Dal quartier generale milanese alla “tecnostruttura” ginevrina di Rue François-Dussaud, dove pulsa il cuore dell’industria degli orologi. Il 95% di tutti gli orologi venduti a un prezzo superiore a 1.000 franchi svizzeri sono infatti prodotti in Svizzera, segnalano gli analisti di Vontobel. Tra le case indipendenti, tutte posizionate nell’alto di gamma, ciascuna s’è ritagliata il suo segmento: gioielleria per Chopard, il lusso per Patek Philippe, tra sport e lusso Audemars Piguet, orologi per l’aviazione Breitling. E Rolex? «Da sempre la sua identità forte è l’orologio a un tempo tecnologico e sportivo», commenta Branchini. Un legame scandito dalla precisione cronometrica, perno del prestigio voluto fin dagli esordi dal fondatore. Bavarese di nascita, inglese di adozione, Hans Wilsdorf fonda Rolex a Londra nel 1905, ma si trasferisce successivamente in Svizzera, In un’epoca in cui gli orologi da taschino dominavano il mercato, Wilsdorf scommette sul successo di un orologio da polso. Pioniere e innovatore, nel 1926 presenta l’Oyster, primo orologio da polso impermeabile all’acqua e alla polvere. Un anno dopo, la nuotatrice Mercedes Gleitze attraversa a nuoto la manica con un Rolex Oyster al polso: dopo 10 ore sotto acqua, l’orologio approda incolume. Cinque anni più tardi, altra novità: il primo movimento a carica automatica, il rotore Perpetual.

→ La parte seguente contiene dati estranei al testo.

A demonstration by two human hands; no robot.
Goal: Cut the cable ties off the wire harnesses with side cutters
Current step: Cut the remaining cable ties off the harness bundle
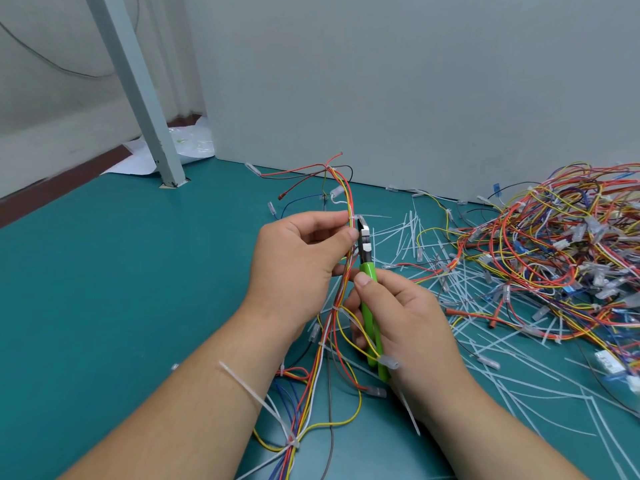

Da sempre il legame con lo sport è indissolubile. Rolex sostiene gli eventi sportivi più prestigiosi del tennis, del golf, e della vela. Non è un semplice sponsor. Misura sul green o in alto mare l’affidabilità e la qualità del prodotto e lo racconta nella competizione a tutto il mondo. Ora, dopo il matrimonio con Formula 1, si cimenta anche sul circuito in qualità di cronometro e orologio ufficiale delle corse. Ma l’hi-tech avanza. Samsung, per esempio, ha appena presentato un orologio che “parla” con il pc e lo smartphone. Il futuro non rischia di rivoluzionare il mercato? «No, e la storia dell’orologeria lo prova. Rolex da sempre ricerca l’eccellenza a partire dalla qualità del prodotto, l’eccellenza nella ricerca di nuovi materiali e di nuove tecnologie sempre all’avanguardia ma sempre fedeli al Dna della marca, nel rispetto delle tradizioni», commenta Marini. I dati gli danno ragione. Dopo un periodo di flessione, il mercato in generale ha ripreso a correre. Ma l’export di orologi elettronici è sceso del 6%, mentre quello degli orologi meccanici è cresciuto del 12%. La Federazione svizzera degli orologi aveva manifestato qualche paura per la campagna di moralizzazione del nuovo governo della Cina, il mercato a maggior crescita, che imponeva uno stop ai regali costosi. Ma la paura sembra ora rientrata. «Il flusso di turisti cinesi in occidente cresce a doppia cifra e la maggior parte delle spese alto di gamma dei cinesi vengono effettuate proprio all’estero», spiega Marini. La rincorsa degli orologi, dunque, parte da occidente? «Registriamo segnali di ripresa anche in Usa, dove confidiamo di crescere ancora».